▸ Task goal: Below are the records; pull every line that includes "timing".

Records contained in a dataset:
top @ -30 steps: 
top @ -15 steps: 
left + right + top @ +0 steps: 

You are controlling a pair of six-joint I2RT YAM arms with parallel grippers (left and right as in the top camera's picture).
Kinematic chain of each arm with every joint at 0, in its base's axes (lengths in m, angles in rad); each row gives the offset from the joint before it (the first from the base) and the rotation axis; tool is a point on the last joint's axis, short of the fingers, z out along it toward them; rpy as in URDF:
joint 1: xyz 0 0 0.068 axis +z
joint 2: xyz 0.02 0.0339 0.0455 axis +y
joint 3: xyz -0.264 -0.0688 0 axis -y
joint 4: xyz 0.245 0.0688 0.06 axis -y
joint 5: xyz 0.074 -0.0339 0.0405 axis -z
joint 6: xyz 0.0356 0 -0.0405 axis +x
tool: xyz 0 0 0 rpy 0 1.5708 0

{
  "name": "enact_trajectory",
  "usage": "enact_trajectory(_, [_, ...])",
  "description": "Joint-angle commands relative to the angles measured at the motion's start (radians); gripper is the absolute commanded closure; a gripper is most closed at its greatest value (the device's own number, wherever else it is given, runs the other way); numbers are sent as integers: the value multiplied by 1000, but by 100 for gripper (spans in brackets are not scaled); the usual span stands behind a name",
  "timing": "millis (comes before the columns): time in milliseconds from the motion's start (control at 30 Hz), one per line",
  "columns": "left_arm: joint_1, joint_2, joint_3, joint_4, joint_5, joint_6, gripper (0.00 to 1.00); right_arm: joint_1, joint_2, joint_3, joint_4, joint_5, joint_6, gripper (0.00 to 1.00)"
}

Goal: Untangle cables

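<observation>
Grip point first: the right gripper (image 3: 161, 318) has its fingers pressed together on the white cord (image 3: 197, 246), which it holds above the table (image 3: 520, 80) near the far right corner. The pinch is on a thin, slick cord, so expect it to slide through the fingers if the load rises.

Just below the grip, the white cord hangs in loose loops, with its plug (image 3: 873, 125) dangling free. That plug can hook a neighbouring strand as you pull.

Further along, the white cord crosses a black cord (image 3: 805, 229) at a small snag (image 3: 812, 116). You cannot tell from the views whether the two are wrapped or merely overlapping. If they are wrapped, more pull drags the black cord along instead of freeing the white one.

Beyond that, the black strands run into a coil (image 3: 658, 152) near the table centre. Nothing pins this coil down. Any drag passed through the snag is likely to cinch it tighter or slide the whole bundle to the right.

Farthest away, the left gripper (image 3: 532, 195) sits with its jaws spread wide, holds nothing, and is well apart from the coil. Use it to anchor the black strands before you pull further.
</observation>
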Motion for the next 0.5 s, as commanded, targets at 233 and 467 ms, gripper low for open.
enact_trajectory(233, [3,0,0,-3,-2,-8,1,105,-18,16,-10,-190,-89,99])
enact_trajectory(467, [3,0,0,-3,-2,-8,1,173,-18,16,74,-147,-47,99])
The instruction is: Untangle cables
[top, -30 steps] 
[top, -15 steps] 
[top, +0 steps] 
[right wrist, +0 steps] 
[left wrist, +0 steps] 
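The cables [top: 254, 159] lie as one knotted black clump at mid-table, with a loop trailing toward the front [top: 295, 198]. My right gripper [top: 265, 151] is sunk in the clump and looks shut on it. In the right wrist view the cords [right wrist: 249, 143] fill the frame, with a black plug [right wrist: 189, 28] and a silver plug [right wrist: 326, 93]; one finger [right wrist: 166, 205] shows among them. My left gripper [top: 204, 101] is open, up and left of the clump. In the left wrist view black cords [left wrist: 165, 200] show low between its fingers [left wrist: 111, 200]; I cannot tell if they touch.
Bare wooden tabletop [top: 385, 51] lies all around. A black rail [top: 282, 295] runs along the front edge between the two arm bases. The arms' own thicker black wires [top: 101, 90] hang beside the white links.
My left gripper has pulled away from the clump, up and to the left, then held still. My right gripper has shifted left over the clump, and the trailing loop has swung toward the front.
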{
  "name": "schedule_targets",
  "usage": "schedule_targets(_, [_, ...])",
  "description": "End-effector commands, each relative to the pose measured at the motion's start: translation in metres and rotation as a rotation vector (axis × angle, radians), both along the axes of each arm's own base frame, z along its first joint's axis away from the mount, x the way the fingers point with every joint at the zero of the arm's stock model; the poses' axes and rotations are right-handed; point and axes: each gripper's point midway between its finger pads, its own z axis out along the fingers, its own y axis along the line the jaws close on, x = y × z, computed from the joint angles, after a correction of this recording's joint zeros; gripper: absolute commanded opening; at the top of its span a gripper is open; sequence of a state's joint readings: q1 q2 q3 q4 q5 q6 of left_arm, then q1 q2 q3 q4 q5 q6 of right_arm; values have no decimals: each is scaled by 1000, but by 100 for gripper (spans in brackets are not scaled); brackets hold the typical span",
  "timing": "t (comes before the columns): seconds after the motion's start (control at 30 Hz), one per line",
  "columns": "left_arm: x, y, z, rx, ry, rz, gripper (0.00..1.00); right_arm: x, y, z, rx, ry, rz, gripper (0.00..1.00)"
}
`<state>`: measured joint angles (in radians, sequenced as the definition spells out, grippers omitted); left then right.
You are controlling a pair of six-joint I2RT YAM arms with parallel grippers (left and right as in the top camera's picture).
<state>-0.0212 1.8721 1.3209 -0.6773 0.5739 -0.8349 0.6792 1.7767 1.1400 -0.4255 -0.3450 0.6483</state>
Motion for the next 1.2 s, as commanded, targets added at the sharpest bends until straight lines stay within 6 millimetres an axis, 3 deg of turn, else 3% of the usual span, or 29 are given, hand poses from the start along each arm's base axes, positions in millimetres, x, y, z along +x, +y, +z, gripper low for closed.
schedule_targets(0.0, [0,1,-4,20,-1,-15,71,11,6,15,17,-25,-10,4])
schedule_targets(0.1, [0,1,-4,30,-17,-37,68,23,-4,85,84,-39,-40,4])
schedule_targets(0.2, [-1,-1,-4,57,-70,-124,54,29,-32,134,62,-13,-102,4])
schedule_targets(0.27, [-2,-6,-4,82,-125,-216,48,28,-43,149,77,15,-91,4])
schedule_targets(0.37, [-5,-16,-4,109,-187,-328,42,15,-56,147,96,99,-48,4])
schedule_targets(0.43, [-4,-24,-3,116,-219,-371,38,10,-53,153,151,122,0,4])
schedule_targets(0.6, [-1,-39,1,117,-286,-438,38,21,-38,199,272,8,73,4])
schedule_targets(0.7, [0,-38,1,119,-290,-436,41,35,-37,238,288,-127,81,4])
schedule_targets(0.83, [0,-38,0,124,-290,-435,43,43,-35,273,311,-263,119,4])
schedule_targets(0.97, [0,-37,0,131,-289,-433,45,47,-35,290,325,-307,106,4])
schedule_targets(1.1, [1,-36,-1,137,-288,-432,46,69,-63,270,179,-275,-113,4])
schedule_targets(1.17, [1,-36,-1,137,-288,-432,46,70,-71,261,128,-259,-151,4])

▸ Response box:
  "timing": "millis (comes before the columns): time in milliseconds from the motion's start (control at 30 Hz), one per line",
  "timing": "t (comes before the columns): seconds after the motion's start (control at 30 Hz), one per line",

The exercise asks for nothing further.